WHAT THE TASK ASKS: Copy the data exactly, pictures aside.

══════

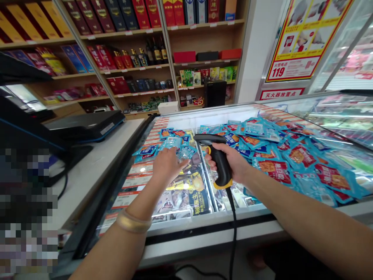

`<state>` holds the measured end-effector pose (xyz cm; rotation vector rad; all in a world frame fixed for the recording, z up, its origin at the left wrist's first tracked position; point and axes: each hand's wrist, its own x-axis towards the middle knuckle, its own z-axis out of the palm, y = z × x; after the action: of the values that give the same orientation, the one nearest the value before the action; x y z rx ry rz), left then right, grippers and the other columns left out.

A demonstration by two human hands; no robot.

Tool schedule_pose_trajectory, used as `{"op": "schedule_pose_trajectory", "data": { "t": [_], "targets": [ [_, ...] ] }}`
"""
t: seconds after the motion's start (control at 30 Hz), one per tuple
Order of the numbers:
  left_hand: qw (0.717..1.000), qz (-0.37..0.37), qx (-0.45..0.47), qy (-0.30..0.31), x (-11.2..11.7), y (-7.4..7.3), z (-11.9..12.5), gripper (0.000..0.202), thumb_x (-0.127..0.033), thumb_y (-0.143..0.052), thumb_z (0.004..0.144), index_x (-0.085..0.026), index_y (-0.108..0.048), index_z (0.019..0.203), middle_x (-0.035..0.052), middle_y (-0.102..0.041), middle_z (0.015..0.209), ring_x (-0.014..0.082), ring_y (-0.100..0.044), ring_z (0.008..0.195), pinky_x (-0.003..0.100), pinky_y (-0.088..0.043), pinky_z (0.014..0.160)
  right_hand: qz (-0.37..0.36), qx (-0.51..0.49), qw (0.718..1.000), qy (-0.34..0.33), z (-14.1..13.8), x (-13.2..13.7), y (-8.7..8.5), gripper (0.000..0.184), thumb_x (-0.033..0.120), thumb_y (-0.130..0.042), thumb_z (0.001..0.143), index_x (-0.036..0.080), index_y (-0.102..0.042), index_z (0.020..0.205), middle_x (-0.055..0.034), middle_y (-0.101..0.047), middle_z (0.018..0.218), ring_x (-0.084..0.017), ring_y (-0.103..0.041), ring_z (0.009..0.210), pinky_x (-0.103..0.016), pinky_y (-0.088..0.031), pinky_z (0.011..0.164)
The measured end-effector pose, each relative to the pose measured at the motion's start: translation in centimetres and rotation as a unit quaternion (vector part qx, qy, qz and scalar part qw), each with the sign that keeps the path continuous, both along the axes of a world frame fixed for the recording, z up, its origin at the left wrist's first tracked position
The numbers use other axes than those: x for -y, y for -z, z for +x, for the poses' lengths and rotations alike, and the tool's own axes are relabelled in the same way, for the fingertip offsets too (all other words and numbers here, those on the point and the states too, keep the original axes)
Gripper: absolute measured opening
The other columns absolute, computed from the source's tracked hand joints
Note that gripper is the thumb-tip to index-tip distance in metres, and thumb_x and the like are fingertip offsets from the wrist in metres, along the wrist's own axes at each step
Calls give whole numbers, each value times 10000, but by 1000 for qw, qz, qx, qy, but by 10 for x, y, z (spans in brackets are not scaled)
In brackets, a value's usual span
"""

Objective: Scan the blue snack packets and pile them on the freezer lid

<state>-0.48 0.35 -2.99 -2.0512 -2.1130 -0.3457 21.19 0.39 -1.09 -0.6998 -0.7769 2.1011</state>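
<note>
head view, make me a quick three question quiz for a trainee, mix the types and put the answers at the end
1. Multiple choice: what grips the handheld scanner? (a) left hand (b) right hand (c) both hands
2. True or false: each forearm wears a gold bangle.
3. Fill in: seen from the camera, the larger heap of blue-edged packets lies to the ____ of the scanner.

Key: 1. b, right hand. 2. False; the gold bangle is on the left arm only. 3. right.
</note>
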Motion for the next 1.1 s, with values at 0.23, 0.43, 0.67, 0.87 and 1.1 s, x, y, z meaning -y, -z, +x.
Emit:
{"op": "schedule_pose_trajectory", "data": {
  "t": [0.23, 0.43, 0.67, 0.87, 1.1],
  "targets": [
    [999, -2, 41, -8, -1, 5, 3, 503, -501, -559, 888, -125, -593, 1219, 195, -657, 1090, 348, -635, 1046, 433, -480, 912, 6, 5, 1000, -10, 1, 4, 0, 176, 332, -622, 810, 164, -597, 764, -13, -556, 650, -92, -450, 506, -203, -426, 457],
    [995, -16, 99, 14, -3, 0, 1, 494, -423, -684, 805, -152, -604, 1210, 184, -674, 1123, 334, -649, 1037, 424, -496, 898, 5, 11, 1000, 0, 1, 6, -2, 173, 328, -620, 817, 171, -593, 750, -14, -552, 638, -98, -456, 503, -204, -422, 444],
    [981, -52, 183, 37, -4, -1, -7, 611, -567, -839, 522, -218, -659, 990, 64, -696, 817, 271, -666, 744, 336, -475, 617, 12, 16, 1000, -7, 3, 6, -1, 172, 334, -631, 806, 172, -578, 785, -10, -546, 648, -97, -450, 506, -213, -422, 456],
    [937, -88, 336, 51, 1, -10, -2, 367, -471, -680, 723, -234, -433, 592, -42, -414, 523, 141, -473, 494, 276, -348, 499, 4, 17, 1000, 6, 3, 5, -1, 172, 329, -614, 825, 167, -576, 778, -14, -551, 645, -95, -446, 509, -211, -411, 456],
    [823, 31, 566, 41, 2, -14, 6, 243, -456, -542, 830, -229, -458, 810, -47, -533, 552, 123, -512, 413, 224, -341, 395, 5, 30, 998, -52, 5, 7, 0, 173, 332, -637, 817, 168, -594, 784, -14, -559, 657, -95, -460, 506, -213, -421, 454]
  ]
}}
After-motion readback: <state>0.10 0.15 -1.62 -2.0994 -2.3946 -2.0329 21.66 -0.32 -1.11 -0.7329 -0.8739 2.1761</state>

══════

RESULT:
`<state>` holds the measured end-effector pose (xyz cm; rotation vector rad; all in a world frame fixed for the recording, z up, its origin at the left wrist's first tracked position; point and axes: each hand's wrist, its own x-axis towards the middle knuckle, its own z-axis out of the palm, y = z × x; after the action: of the values that give the same orientation, the one nearest the value before the action; x y z rx ry rz), left then right, grippers and the other columns left out.

A demonstration by two human hands; no robot.

Tool schedule_pose_trajectory, used as `{"op": "schedule_pose_trajectory", "data": { "t": [_], "targets": [ [_, ...] ] }}`
"""
t: seconds after the motion's start (control at 30 Hz), one per tuple
Order of the numbers:
  left_hand: qw (0.717..1.000), qz (-0.37..0.37), qx (-0.45..0.47), qy (-0.30..0.31), x (-11.2..11.7), y (-7.4..7.3), z (-11.9..12.5), gripper (0.000..0.202), thumb_x (-0.127..0.033), thumb_y (-0.143..0.052), thumb_z (0.004..0.144), index_x (-0.085..0.026), index_y (-0.108..0.048), index_z (0.019..0.203), middle_x (-0.035..0.052), middle_y (-0.102..0.041), middle_z (0.015..0.209), ring_x (-0.014..0.082), ring_y (-0.100..0.044), ring_z (0.008..0.195), pinky_x (-0.003..0.100), pinky_y (-0.088..0.043), pinky_z (0.014..0.160)
  right_hand: qz (-0.37..0.36), qx (-0.51..0.49), qw (0.718..1.000), qy (-0.34..0.33), z (-14.1..13.8), x (-13.2..13.7), y (-8.7..8.5), gripper (0.000..0.184), thumb_x (-0.033..0.120), thumb_y (-0.130..0.042), thumb_z (0.001..0.143), index_x (-0.036..0.080), index_y (-0.102..0.042), index_z (0.020..0.205), middle_x (-0.055..0.034), middle_y (-0.101..0.047), middle_z (0.018..0.218), ring_x (-0.084..0.017), ring_y (-0.103..0.041), ring_z (0.009..0.210), pinky_x (-0.103..0.016), pinky_y (-0.088..0.031), pinky_z (0.011..0.164)
The measured end-effector pose, each relative to the pose measured at the motion's start: translation in centimetres and rotation as a unit quaternion (vector part qx, qy, qz and scalar part qw), each with the sign that keeps the path continuous, both along the axes of a world frame fixed for the recording, z up, its origin at the left wrist's first tracked position
The numbers use other axes than those: x for -y, y for -z, z for +x, for the poses' lengths and rotations alike, and the tool's own axes are relabelled in the same way, for the fingertip offsets too (all other words and numbers here, those on the point and the states too, keep the original axes)
Gripper: absolute measured opening
The other columns absolute, computed from the source's tracked hand joints
Note that gripper is the thumb-tip to index-tip distance in metres, and thumb_x and the like are fingertip offsets from the wrist in metres, along the wrist's own axes at each step
Calls give whole numbers, each value times 10000, but by 1000 for qw, qz, qx, qy, but by 10 for x, y, z (spans in brackets are not scaled)
In brackets, a value's usual span
"""

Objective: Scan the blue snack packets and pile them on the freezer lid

<state>-0.48 0.35 -2.99 -2.0512 -2.1130 -0.3457 21.19 0.39 -1.09 -0.6998 -0.7769 2.1011</state>
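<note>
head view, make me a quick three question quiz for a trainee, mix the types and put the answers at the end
1. Multiple choice: what grips the handheld scanner? (a) left hand (b) right hand (c) both hands
2. True or false: each forearm wears a gold bangle.
3. Fill in: seen from the camera, the larger heap of blue-edged packets lies to the ____ of the scanner.

Key: 1. b, right hand. 2. False; the gold bangle is on the left arm only. 3. right.
</note>
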Motion for the next 1.1 s, with values at 0.23, 0.43, 0.67, 0.87 and 1.1 s, x, y, z meaning -y, -z, +x.
Emit:
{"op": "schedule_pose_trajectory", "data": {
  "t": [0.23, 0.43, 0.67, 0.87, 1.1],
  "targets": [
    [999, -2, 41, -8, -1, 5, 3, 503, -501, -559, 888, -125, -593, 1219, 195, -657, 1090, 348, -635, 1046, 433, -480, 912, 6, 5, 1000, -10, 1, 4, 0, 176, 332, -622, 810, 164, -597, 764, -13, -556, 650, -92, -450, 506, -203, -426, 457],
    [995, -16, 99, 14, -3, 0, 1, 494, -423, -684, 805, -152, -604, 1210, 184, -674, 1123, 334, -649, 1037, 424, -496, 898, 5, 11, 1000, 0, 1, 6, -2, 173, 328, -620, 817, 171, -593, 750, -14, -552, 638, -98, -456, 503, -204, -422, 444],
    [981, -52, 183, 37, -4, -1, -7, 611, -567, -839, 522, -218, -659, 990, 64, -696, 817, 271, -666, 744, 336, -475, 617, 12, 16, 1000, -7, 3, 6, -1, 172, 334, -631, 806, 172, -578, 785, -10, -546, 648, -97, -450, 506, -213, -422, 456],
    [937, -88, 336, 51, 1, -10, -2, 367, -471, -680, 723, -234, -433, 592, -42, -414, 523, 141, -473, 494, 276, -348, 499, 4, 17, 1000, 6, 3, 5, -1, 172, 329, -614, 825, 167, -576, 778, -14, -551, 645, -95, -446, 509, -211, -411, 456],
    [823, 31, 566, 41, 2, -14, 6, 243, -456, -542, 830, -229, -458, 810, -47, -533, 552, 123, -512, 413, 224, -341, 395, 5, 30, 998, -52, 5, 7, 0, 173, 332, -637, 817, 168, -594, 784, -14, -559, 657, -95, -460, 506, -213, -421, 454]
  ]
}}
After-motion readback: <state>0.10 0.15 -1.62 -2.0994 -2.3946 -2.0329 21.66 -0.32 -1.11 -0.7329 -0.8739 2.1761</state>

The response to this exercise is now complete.